# Cheapest place to buy dry fertilizers?



## will5 (Oct 26, 2005)

I am looking for the cheapest place to buy dry fertilizers...good dry fertilizers?


----------



## nilocg (Sep 14, 2010)

PM me if you are still looking for ferts: http://www.plantedtank.net/forums/s...s/168153-fs-dry-liquid-ferts-price-match.html


----------



## Diana K (Dec 20, 2007)

Each place will likely have different packaging and so on, so you will have to price things yourself, but have a look at www.aquariumfertilzer.com

When I am doing something like this I make a chart with all the things I need (including shipping) going down the left side of the paper, and then the names of suppliers across the top. By filling in each supplier's pricing and including notes about things they do not carry I generally end up with the fewest suppliers required to get what I want at the best price. When I have a list that is longer than perhaps a dozen or so things I make an Excel sheet out of it. I do this professionally, arranging supplies for landscape installation. Try working out a list of over 100 plants!

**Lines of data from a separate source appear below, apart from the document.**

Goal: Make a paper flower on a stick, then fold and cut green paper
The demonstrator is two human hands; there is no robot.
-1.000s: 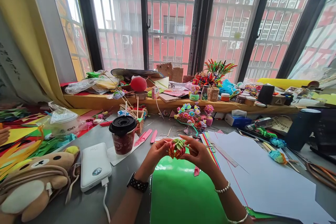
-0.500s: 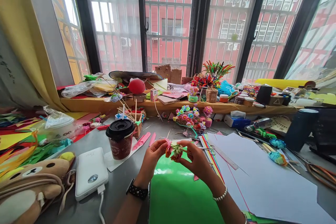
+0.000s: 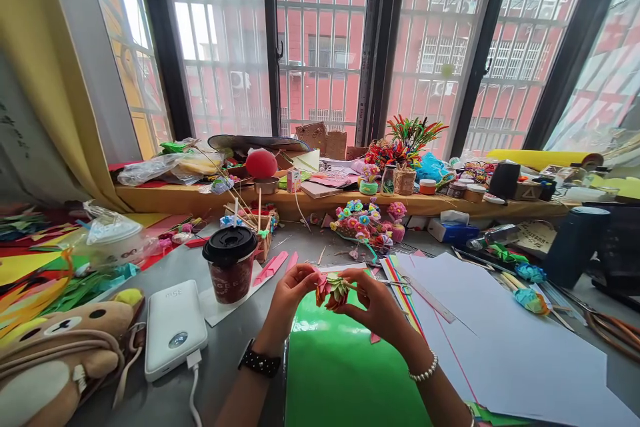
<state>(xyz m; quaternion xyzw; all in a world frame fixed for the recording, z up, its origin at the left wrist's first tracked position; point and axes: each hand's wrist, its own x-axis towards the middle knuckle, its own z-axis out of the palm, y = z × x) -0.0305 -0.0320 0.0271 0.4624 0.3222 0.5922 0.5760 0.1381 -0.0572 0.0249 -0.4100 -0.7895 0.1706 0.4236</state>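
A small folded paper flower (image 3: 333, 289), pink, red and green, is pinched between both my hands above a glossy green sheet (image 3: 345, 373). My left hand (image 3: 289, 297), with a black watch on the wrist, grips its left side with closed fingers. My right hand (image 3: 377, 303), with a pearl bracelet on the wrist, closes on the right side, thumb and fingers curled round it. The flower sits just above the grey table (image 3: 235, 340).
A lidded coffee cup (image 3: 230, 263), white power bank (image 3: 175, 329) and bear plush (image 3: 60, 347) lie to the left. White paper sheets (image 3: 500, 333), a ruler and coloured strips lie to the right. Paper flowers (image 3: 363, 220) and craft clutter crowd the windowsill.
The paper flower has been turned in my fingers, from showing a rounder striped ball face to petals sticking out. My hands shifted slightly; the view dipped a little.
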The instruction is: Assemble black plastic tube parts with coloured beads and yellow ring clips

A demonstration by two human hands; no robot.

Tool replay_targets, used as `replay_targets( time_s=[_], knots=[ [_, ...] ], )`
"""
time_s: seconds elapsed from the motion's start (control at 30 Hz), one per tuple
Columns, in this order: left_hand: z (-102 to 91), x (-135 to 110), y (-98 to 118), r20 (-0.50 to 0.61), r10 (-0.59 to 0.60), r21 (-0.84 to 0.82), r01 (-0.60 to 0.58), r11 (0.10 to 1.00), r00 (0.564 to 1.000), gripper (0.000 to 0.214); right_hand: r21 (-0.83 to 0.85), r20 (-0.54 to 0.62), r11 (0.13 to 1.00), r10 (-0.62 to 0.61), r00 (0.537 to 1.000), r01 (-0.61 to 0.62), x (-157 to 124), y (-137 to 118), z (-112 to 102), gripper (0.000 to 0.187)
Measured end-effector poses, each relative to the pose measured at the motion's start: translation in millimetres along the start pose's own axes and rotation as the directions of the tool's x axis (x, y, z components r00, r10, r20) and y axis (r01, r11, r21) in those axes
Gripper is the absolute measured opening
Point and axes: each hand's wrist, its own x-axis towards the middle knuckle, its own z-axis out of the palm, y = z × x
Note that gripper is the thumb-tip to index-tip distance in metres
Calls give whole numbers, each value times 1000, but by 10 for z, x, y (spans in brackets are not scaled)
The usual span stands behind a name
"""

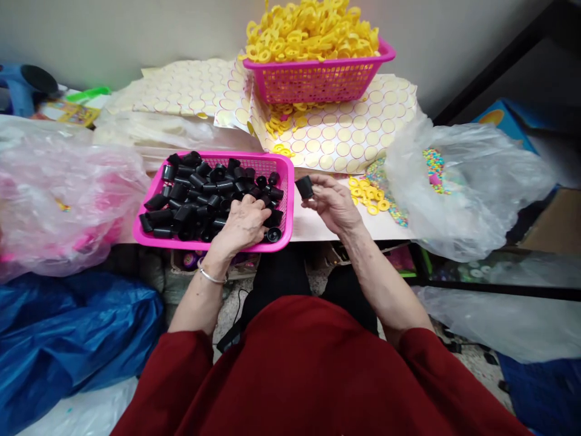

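Pinched in the fingertips of my right hand [334, 203] is a black plastic cap [304, 188], held up just beyond the right rim of a pink basket [213, 243]. The basket is full of similar short black caps [197, 180], lying at all angles. My left hand [246, 219], with a bracelet at the wrist, reaches into the basket's right half. Its fingers are curled down among the caps, so what they grip is hidden. Several yellow plastic rings [370, 197] lie on the table to the right of my right hand.
A second pink basket [318, 85], heaped with yellow rings [313, 30], stands at the back on sheets of round stickers [345, 130]. Clear plastic bags flank the table, one with pink items [68, 200], another with small coloured beads [472, 181]. A blue bag [82, 333] lies lower left.
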Motion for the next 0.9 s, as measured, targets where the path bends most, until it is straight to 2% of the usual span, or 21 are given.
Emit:
replay_targets(
  time_s=[0.1, 0.2, 0.27, 0.33, 0.37, 0.43, 0.5, 0.57, 0.67, 0.73, 0.8, 0.9],
  knots=[
    [29, 81, 0, 17, -5, 0, 5, 1000, 1000, 21, 252, 5, 952, 179, 984, -174, -265, 72, -135, 28],
    [83, 113, -66, -125, -75, -194, 50, 980, 989, 20, 299, -14, 928, 237, 972, -222, -433, 122, -216, 31],
    [80, 117, -65, -268, -215, -421, 86, 903, 939, 28, 274, -13, 936, 234, 972, -221, -496, 126, -248, 36],
    [39, 108, 34, -340, -375, -687, 45, 726, 863, 40, 256, 6, 944, 213, 977, -208, -537, 108, -267, 42],
    [11, 101, 124, -323, -439, -807, -1, 591, 838, 43, 256, 17, 946, 200, 980, -198, -555, 94, -274, 44],
    [-36, 87, 361, -196, -485, -964, -78, 254, 852, 40, 267, 33, 948, 169, 985, -171, -593, 60, -282, 44],
    [-49, 90, 618, -12, -410, -998, -37, -53, 912, 32, 279, 34, 951, 131, 991, -135, -643, 18, -287, 40],
    [-25, 115, 836, 134, -304, -967, 57, -248, 943, 26, 280, -1, 957, 79, 997, -76, -710, -30, -289, 35],
    [42, 190, 1056, 238, -261, -907, 118, -403, 936, 20, 197, -122, 978, -41, 992, 64, -836, -98, -291, 32],
    [83, 251, 1151, 284, -276, -873, 128, -471, 918, 18, 75, -224, 981, -155, 962, 176, -917, -117, -298, 39],
    [115, 304, 1228, 332, -284, -840, 145, -524, 899, 17, -64, -297, 963, -267, 917, 260, -985, -102, -314, 47],
    [161, 349, 1320, 357, -280, -822, 157, -547, 891, 17, -223, -315, 925, -367, 875, 308, -1054, -27, -354, 48]
  ],
)
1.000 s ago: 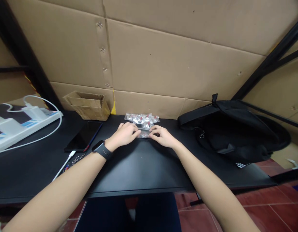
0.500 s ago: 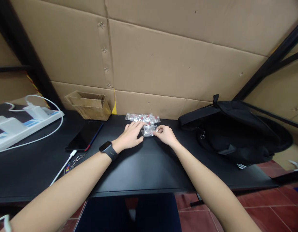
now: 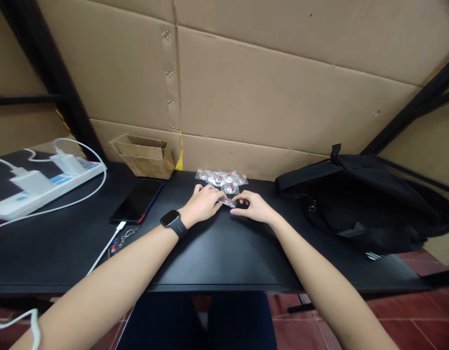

For something like this (just half a dozen items) use the web sites to make up a practice order and include shipping.


----------



## wastedtime (Jun 18, 2012)

greenleafaquariums.com is an other place you can try.


----------



## Vinman409 (Jan 23, 2011)

Aquarium fertilizer.com


----------



## ded60 (Dec 18, 2011)

nilocg said:


> PM me if you are still looking for ferts: http://www.plantedtank.net/forums/s...s/168153-fs-dry-liquid-ferts-price-match.html


I have not made enough posts yet to PM anyone. I am also looking for a cheap source for aquarium dry fertilizers if you could PM me I would appreciate it.


----------



## nilocg (Sep 14, 2010)

ded60 said:


> I have not made enough posts yet to PM anyone. I am also looking for a cheap source for aquarium dry fertilizers if you could PM me I would appreciate it.


Pm sent


----------



## Jonnywhoop (Nov 24, 2012)

I bought mine from GLA!


----------